8. 8. Anticuerpo monoclonal o porción de unión a antígeno del mismo según una cualquiera de las reivindicaciones 1 a 7, en el que el anticuerpo o la porción de unión a antígeno del mismo tiene una constante de disociación en equilibrio para GDF-15 humano que es igual o menor de 2 nM tal como se mide mediante mediciones de resonancia de plasmón superficial.
9. 9. Anticuerpo monoclonal o porción de unión a antígeno del mismo según la reivindicación 7 u 8, en el que la constante de disociación en equilibrio es tal como se mide mediante mediciones de resonancia de plasmón superficial según el ejemplo 1.

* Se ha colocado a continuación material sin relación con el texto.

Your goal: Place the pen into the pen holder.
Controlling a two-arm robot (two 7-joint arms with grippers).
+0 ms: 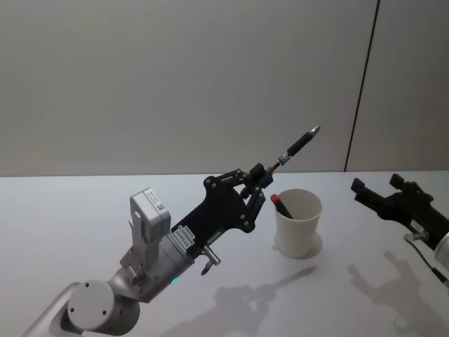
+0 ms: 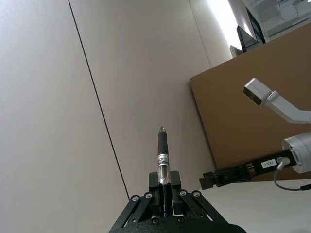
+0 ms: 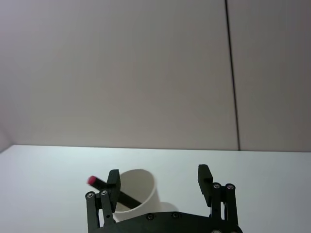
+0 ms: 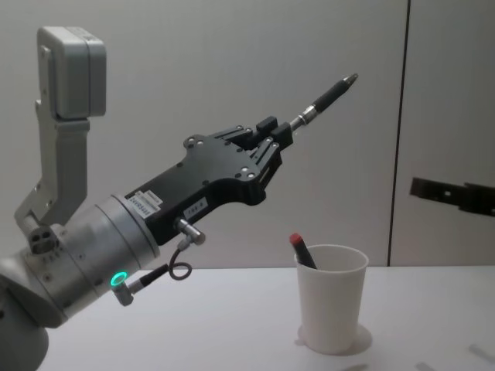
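Your left gripper clamps the pen, which slants up and away; the cup stands below and right of it, near the far edge of the desk. The right gripper idles farther right, fingers wide.

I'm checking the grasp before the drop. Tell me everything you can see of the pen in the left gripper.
The pen is slim, with a pointed metal-looking tip, a black grip, a silvery band and a clear barrel section below it. Its lower end is clamped between the shut fingers of the left gripper. It slants up and forward, tip uppermost, in the air higher than the white paper cup and apart from it. Nothing else touches it.
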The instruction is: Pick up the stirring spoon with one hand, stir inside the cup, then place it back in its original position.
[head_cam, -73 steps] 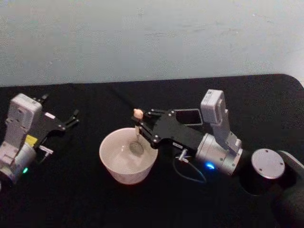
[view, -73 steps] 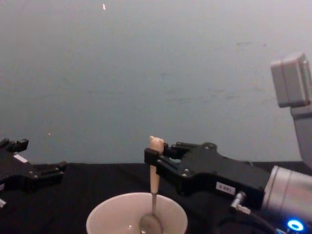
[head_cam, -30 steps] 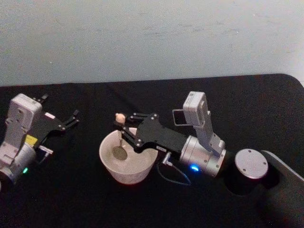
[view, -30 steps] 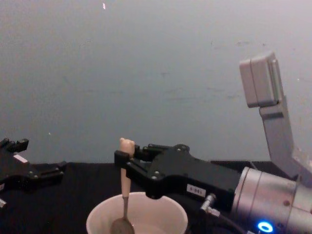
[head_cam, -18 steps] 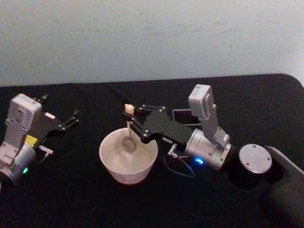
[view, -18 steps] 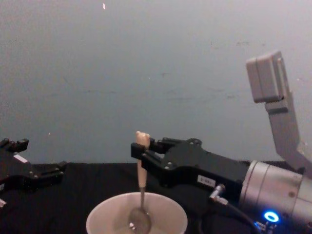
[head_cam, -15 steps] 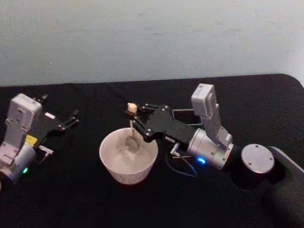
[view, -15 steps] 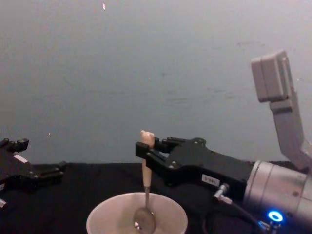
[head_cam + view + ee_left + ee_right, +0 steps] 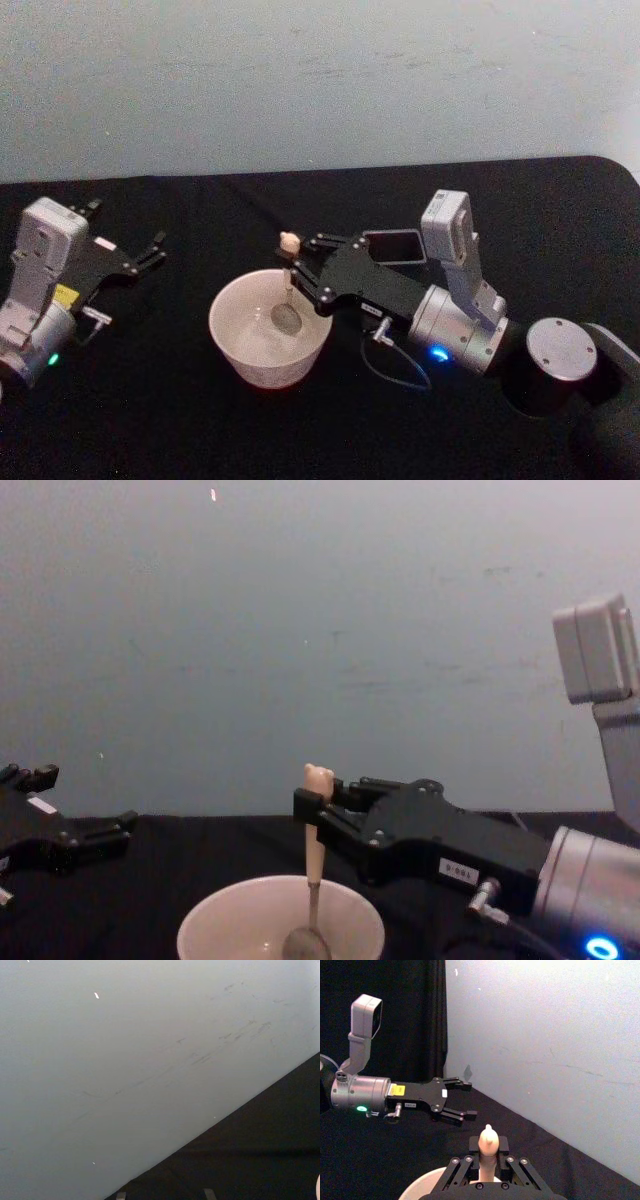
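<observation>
The cream-white cup (image 9: 262,366) stands on the black table in the middle of the head view. The stirring spoon (image 9: 288,275) is upright in it, bear head up and metal bowl low on the right side of the inside. My right gripper (image 9: 297,260) is shut on the beige handle just under the bear head. The chest view shows the spoon (image 9: 314,845) dipping into the cup (image 9: 228,898) in the right gripper (image 9: 311,818). In the right wrist view the bear head of the spoon (image 9: 488,1143) pokes up between the fingers. The dark grey square holder (image 9: 395,236) stands behind the right gripper.
My left gripper (image 9: 150,252) lies open and idle at the table's left, apart from the cup, also seen as the left gripper (image 9: 460,1100) in the right wrist view. A pale wall runs behind the table. The right arm's dark base (image 9: 560,360) fills the lower right.
The right gripper has swung the spoon round inside the cup, from the left side across the far side to the right side. The left arm has not moved.
</observation>
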Motion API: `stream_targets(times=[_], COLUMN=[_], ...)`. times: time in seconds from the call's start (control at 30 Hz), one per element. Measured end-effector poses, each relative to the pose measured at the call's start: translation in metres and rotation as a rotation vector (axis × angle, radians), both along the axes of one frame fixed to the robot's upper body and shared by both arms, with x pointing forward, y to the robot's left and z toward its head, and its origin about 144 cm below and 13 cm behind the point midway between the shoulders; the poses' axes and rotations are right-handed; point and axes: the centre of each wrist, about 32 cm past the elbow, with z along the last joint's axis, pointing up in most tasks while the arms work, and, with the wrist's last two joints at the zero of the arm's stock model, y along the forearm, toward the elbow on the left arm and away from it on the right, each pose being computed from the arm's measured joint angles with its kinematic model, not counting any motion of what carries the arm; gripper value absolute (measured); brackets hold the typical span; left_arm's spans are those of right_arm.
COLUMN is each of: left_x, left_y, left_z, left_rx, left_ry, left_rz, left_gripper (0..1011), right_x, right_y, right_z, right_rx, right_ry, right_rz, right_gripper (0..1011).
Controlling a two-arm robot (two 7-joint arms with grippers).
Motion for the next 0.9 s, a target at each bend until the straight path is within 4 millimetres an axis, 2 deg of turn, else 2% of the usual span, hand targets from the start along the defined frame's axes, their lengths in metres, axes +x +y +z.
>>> stream_targets(times=[0.47,0.73,0.9], left_x=[0.000,0.000,0.000], left_y=[0.000,0.000,0.000], left_z=[0.000,0.000,0.000], left_rx=[0.000,0.000,0.000], left_ry=[0.000,0.000,0.000], left_rz=[0.000,0.000,0.000], left_gripper=[1001,1001,1001], right_x=[-0.001,-0.003,-0.007], right_y=[-0.001,-0.009,-0.018], right_z=[0.008,0.025,0.043], right_rx=[0.022,0.040,0.055], right_ry=[-0.019,-0.057,-0.093], right_rz=[0.002,-0.002,-0.014], right_gripper=[209,209,208])
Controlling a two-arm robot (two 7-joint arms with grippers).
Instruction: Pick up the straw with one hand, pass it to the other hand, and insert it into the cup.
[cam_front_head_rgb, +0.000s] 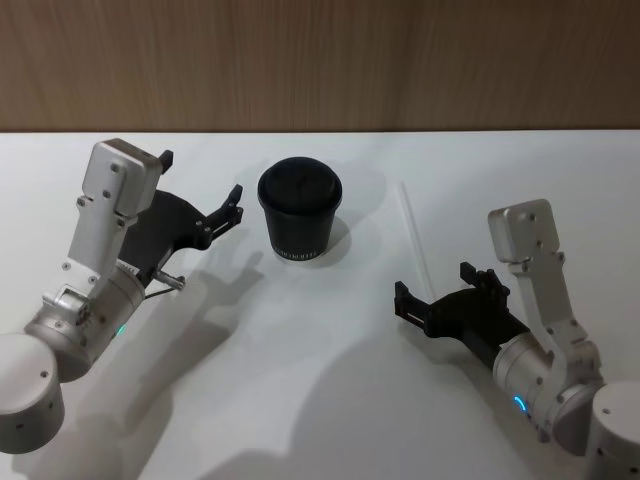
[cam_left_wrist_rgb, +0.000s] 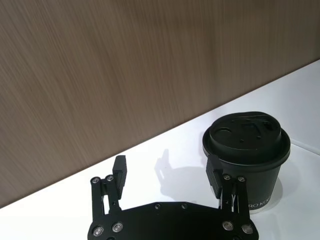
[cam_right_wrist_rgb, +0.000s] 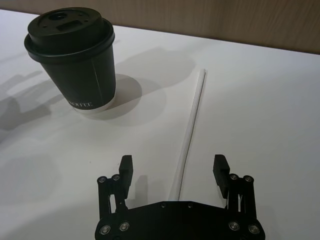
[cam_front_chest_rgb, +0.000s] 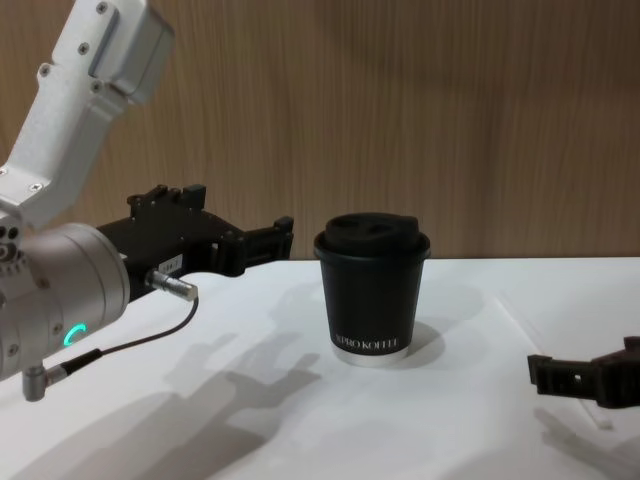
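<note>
Your desk (cam_front_head_rgb: 300, 400) carries the cup (cam_front_head_rgb: 300, 210), lid on, upright just ahead of the left claw (cam_front_head_rgb: 200, 180) and off its inner finger; that claw hangs above the desk with its fingers spread and nothing in them. The right claw (cam_right_wrist_rgb: 173, 165) is the nearer one to the straw (cam_right_wrist_rgb: 192, 120), low over the desk, fingers apart and empty. The straw lies flat, its near end between those fingers and its long axis running straight ahead, away from the claw. The fingers would close across that axis, so I judge you need only lower and pinch
</note>
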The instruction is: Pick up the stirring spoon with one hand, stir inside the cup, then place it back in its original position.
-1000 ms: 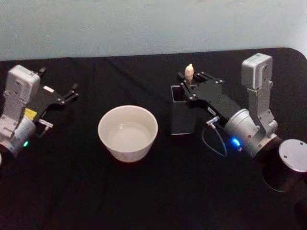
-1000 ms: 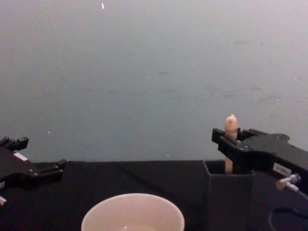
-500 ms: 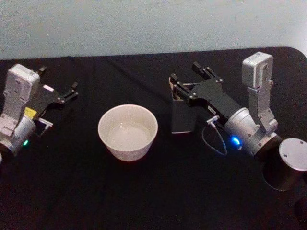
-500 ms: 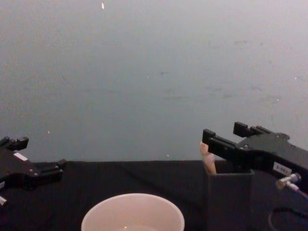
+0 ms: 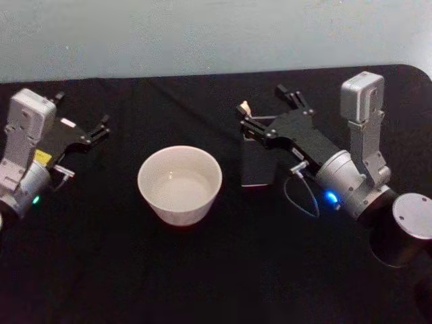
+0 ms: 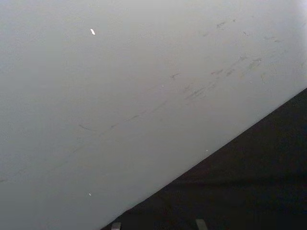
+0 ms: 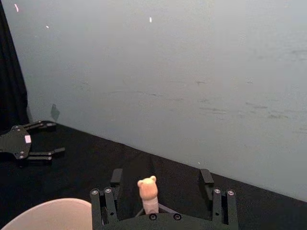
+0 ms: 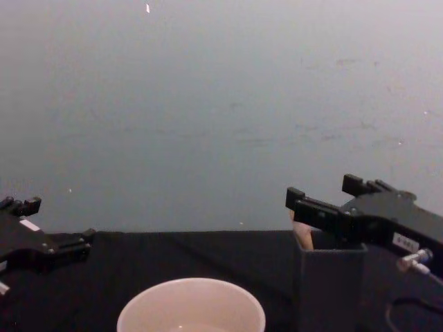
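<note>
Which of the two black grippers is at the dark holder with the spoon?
The right gripper, open, hangs over the dark grey square holder box, beside the slender spoon's peach tip. The left gripper is far left of the cream-white round cup.

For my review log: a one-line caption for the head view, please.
Right gripper open above the dark holder, spoon back inside; white cup alongside, left gripper parked.

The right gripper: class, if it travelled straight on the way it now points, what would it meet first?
Probably the peach-tipped stirring spoon, leaning in the dark grey square holder between the right gripper's open fingers; beyond lies black cloth, then wall. Depth is uncertain.
</note>
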Robot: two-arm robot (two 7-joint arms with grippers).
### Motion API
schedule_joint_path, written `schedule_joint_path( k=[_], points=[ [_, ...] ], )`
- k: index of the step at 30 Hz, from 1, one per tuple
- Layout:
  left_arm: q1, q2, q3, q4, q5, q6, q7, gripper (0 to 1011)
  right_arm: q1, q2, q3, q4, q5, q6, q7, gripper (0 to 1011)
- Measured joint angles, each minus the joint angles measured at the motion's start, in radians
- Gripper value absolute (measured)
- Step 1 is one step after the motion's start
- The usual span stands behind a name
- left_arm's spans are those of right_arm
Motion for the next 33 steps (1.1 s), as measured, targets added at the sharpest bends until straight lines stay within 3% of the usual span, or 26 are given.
schedule_joint_path(
  k=[9,17,20,25,33],
  points=[
    [0.000,0.000,0.000,0.000,0.000,0.000,0.000,1001,0.005,-0.006,0.015,-0.005,0.015,-0.010,0.004,1000],
    [0.000,0.000,0.000,0.000,0.000,0.000,0.000,1001,0.041,-0.035,0.088,0.001,0.030,-0.036,-0.057,1000],
    [0.000,0.000,0.000,0.000,0.000,0.000,0.000,1001,0.056,-0.038,0.112,0.038,-0.012,-0.049,-0.097,1000],
    [0.000,0.000,0.000,0.000,0.000,0.000,0.000,1001,0.055,-0.027,0.117,0.100,-0.095,-0.047,-0.133,1000],
    [0.000,0.000,0.000,0.000,0.000,0.000,0.000,1001,0.023,-0.015,0.109,0.144,-0.165,-0.009,-0.141,1000]
  ],
)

10. 10. Composición farmacéutica que comprende el anticuerpo o la porción de unión a antígeno del mismo según una cualquiera de las reivindicaciones 1 a 9.
11. 11. Anticuerpo o porción de unión a antígeno del mismo según una cualquiera de las reivindicaciones 1 a 9 o composición farmacéutica según la reivindicación 10, para su uso en un método para tratar cáncer en un mamífero, comprendiendo el método administrar el anticuerpo o la porción de unión a antígeno del mismo o la composición farmacéutica a dicho mamífero.
12. 12. Anticuerpo o porción de unión a antígeno del mismo o composición farmacéutica según la reivindicación 11 para el uso según la reivindicación 11, en el que el mamífero es un paciente humano.
13. 13. Anticuerpo o porción de unión a antígeno del mismo o composición farmacéutica según una cualquiera de las reivindicaciones 11 a 12 para el uso según una cualquiera de las reivindicaciones 11 a 12, en el que el método comprende inhibir el crecimiento del cáncer.
14. 14. Anticuerpo o porción de unión a antígeno del mismo o composición farmacéutica según una cualquiera de las reivindicaciones 12 a 13 para el uso según una cualquiera de las reivindicaciones 12 a 13, en el que el método comprende inducir la destrucción de células cancerosas mediante linfocitos citolíticos naturales y células T CD8+ en el paciente humano.
15. 15. Kit que comprende la composición farmacéutica según la reivindicación 10.
16. 16. Kit según la reivindicación 15, para su uso según una cualquiera de las reivindicaciones 11 a 14.
17. 17. Vector de expresión que comprende una secuencia de nucleótidos que codifica para el anticuerpo o la porción de unión a antígeno del mismo según cualquiera de las reivindicaciones 1-9.
18. 18. Línea celular capaz de producir un anticuerpo o una porción de unión a antígeno del mismo según una cualquiera de las reivindicaciones 1 a 9.
19. 19. Línea celular según la reivindicación 18, en la que la línea celular es la línea celular B1-23 depositada ante la Colección Alemana de Microorganismos y Cultivos Celulares GmbH (DMSZ) con el n.° de registro DSM ACC3142.